[TO DO]
Nothing but the records, transcribed verbatim and stripped of images, should appear in the answer.

[EXTRACTED RECORDS]

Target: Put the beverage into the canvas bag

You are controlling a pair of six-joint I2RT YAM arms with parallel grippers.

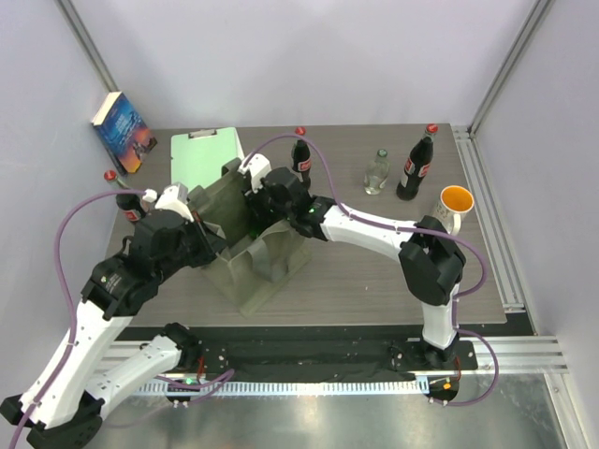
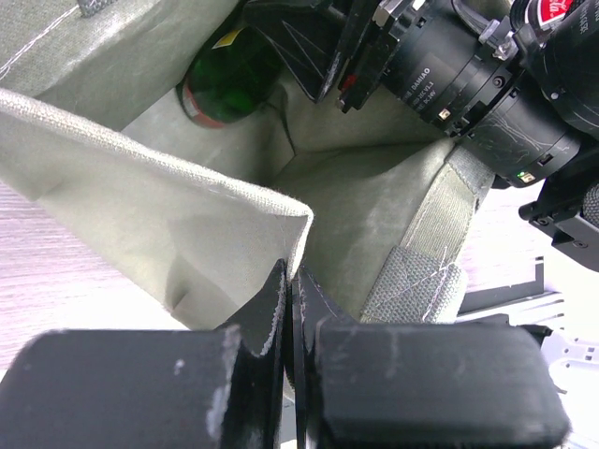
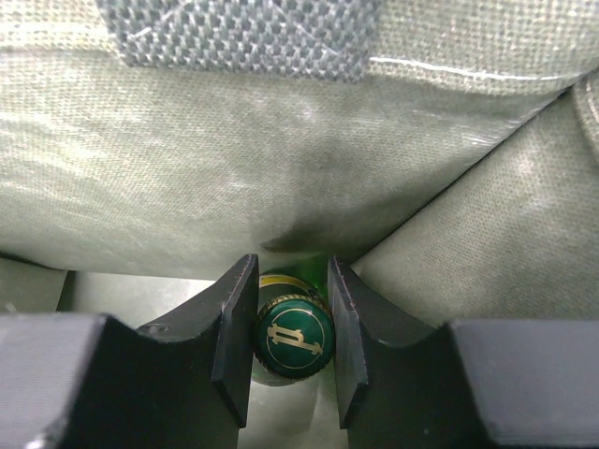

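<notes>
- Far left of the bench (image 1: 374, 281): a book (image 1: 122, 131) leans on the wall and a red-capped cola bottle (image 1: 126, 201) stands beside the left arm, both outside the work.
- Left end effector (image 2: 292, 281): clenched on the upper hem of the canvas bag (image 1: 257, 281). The pinch appears intended to pull the limp wall outward and hold the mouth open.
- Mint-green clipboard (image 1: 208, 154): lies flat behind the bag, touching nothing in use.
- Beverage (image 3: 295, 339): a green bottle with a green and gold cap, upright and low inside the bag, against a fabric wall where a divider meets it.
- Right end effector (image 3: 290, 281): reaches down into the bag and grasps the bottle just under the cap, one finger on each side. It probably holds so high because the narrow pocket leaves little room lower down.
- Right of the bag: two more cola bottles (image 1: 416, 164), a clear bottle (image 1: 376, 173) and an orange cup (image 1: 456, 204) stand well apart.
- Judgement: insertion looks almost complete, with release and a straight upward withdrawal remaining.
</notes>
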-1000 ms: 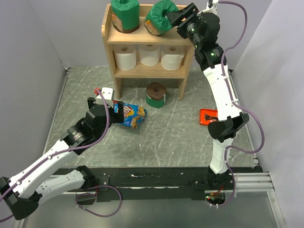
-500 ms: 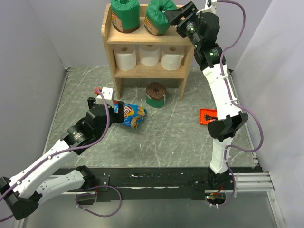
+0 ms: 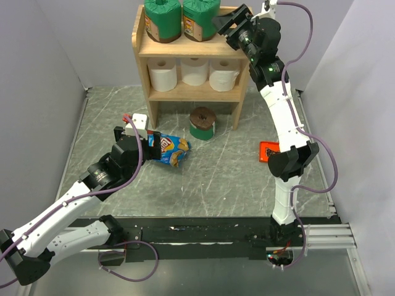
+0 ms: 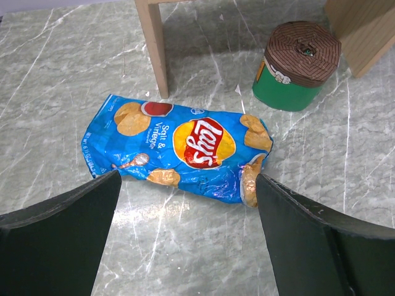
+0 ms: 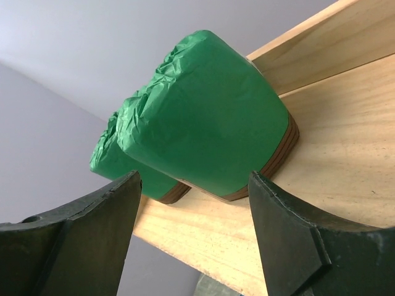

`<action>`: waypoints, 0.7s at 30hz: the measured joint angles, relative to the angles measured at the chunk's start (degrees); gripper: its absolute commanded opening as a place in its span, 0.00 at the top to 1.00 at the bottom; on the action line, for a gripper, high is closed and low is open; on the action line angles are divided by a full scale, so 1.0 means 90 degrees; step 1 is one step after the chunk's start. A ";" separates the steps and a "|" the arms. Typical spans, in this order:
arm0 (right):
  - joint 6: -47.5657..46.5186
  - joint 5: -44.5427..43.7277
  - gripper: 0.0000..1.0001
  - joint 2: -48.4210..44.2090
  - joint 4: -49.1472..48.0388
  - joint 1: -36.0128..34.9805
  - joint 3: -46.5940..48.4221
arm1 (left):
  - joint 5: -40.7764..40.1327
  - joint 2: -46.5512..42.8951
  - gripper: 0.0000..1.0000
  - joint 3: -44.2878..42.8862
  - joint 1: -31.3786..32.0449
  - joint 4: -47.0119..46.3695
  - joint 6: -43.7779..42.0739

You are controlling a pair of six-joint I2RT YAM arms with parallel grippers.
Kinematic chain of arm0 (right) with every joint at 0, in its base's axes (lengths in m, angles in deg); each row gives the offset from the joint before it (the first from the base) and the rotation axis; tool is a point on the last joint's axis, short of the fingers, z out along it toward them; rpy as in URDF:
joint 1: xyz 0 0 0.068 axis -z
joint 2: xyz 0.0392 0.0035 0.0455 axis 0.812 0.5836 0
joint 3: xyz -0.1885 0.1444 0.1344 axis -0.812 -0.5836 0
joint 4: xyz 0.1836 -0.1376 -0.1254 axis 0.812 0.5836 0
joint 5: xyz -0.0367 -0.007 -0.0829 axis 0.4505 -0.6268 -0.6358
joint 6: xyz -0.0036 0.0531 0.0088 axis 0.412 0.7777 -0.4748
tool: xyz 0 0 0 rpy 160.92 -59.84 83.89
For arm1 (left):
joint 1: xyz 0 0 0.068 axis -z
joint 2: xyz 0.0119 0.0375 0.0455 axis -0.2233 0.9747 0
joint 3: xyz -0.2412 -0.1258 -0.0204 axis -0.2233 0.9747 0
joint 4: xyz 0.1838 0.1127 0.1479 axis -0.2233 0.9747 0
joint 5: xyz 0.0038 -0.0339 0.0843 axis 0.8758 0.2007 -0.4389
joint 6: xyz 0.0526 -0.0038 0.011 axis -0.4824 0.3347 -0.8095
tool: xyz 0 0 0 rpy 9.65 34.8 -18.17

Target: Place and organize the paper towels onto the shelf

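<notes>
The light-wood shelf [image 3: 141,52] stands at the back. Two green-wrapped paper towels [image 3: 162,18] [image 3: 199,18] stand upright side by side on its top board. Three white rolls [image 3: 195,70] fill the lower tier. A third green roll [image 3: 202,123] stands on the table before the shelf; it also shows in the left wrist view [image 4: 295,73]. My right gripper [image 3: 223,24] is open, just right of the second green roll [image 5: 210,117], clear of it. My left gripper [image 3: 150,140] is open and empty, low by the blue chip bag [image 4: 179,148].
The chip bag [image 3: 168,148] lies left of the shelf's front leg [image 4: 154,43]. A flat orange package [image 3: 270,151] lies at the right by the right arm. Grey walls close both sides of the table.
The right gripper carried the tilted green roll left, stood it upright beside the first on the top board and opened off it. The left arm has not moved.
</notes>
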 measured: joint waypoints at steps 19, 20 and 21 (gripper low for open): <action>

[COMPLETED EXERCISE]
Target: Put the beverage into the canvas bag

You are controlling a pair of six-joint I2RT YAM arms with parallel grippers.


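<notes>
- Far left of the bench (image 1: 374, 281): a book (image 1: 122, 131) leans on the wall and a red-capped cola bottle (image 1: 126, 201) stands beside the left arm, both outside the work.
- Left end effector (image 2: 292, 281): clenched on the upper hem of the canvas bag (image 1: 257, 281). The pinch appears intended to pull the limp wall outward and hold the mouth open.
- Mint-green clipboard (image 1: 208, 154): lies flat behind the bag, touching nothing in use.
- Beverage (image 3: 295, 339): a green bottle with a green and gold cap, upright and low inside the bag, against a fabric wall where a divider meets it.
- Right end effector (image 3: 290, 281): reaches down into the bag and grasps the bottle just under the cap, one finger on each side. It probably holds so high because the narrow pocket leaves little room lower down.
- Right of the bag: two more cola bottles (image 1: 416, 164), a clear bottle (image 1: 376, 173) and an orange cup (image 1: 456, 204) stand well apart.
- Judgement: insertion looks almost complete, with release and a straight upward withdrawal remaining.
</notes>
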-1000 ms: 
-500 ms: 
+0 ms: 
+0 ms: 
+0 ms: 

`<action>`: waypoints, 0.7s at 30hz: the measured joint angles, relative to the angles measured at the chunk's start (degrees); gripper: its absolute commanded opening as a place in its span, 0.00 at the top to 1.00 at the bottom; on the action line, for a gripper, high is closed and low is open; on the action line angles are divided by a full scale, so 1.0 means 90 degrees; step 1 is one step after the chunk's start. A ";" separates the steps and a "|" the arms. Typical spans, in this order:
arm0 (right):
  - joint 6: -47.5657..46.5186
  - joint 5: -44.5427..43.7277
  - gripper: 0.0000..1.0001
  - joint 2: -48.4210..44.2090
  - joint 4: -49.1472..48.0388
  - joint 1: -36.0128..34.9805
  - joint 3: -46.5940..48.4221
arm1 (left):
  - joint 5: -40.7764..40.1327
  - joint 2: -46.5512..42.8951
  - gripper: 0.0000..1.0000
  - joint 3: -44.2878..42.8862
  - joint 1: -31.3786..32.0449
  - joint 4: -47.0119..46.3695
  - joint 6: -43.7779..42.0739

You are controlling a pair of six-joint I2RT YAM arms with parallel grippers.
Kinematic chain of arm0 (right) with every joint at 0, in its base's axes (lengths in m, angles in deg); each row gives the offset from the joint before it (the first from the base) and the rotation axis; tool is a point on the last joint's axis, short of the fingers, z out along it toward them; rpy as in URDF:
joint 1: xyz 0 0 0.068 axis -z
joint 2: xyz 0.0392 0.0035 0.0455 axis 0.812 0.5836 0
joint 3: xyz -0.1885 0.1444 0.1344 axis -0.812 -0.5836 0
joint 4: xyz 0.1836 -0.1376 -0.1254 axis 0.812 0.5836 0
joint 5: xyz -0.0367 -0.007 -0.0829 axis 0.4505 -0.6268 -0.6358
joint 6: xyz -0.0036 0.0531 0.0088 axis 0.412 0.7777 -0.4748
tool: xyz 0 0 0 rpy 160.92 -59.84 83.89
For arm1 (left):
joint 1: xyz 0 0 0.068 axis -z
joint 2: xyz 0.0119 0.0375 0.0455 axis -0.2233 0.9747 0
joint 3: xyz -0.2412 -0.1258 -0.0204 axis -0.2233 0.9747 0
joint 4: xyz 0.1838 0.1127 0.1479 axis -0.2233 0.9747 0
joint 5: xyz 0.0038 -0.0339 0.0843 axis 0.8758 0.2007 -0.4389
joint 6: xyz 0.0526 -0.0038 0.011 axis -0.4824 0.3347 -0.8095
tool: xyz 0 0 0 rpy 9.65 34.8 -18.17

Target: Place and organize the paper towels onto the shelf

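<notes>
The light-wood shelf [image 3: 141,52] stands at the back. Two green-wrapped paper towels [image 3: 162,18] [image 3: 199,18] stand upright side by side on its top board. Three white rolls [image 3: 195,70] fill the lower tier. A third green roll [image 3: 202,123] stands on the table before the shelf; it also shows in the left wrist view [image 4: 295,73]. My right gripper [image 3: 223,24] is open, just right of the second green roll [image 5: 210,117], clear of it. My left gripper [image 3: 150,140] is open and empty, low by the blue chip bag [image 4: 179,148].
The chip bag [image 3: 168,148] lies left of the shelf's front leg [image 4: 154,43]. A flat orange package [image 3: 270,151] lies at the right by the right arm. Grey walls close both sides of the table.
The right gripper carried the tilted green roll left, stood it upright beside the first on the top board and opened off it. The left arm has not moved.
</notes>
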 measured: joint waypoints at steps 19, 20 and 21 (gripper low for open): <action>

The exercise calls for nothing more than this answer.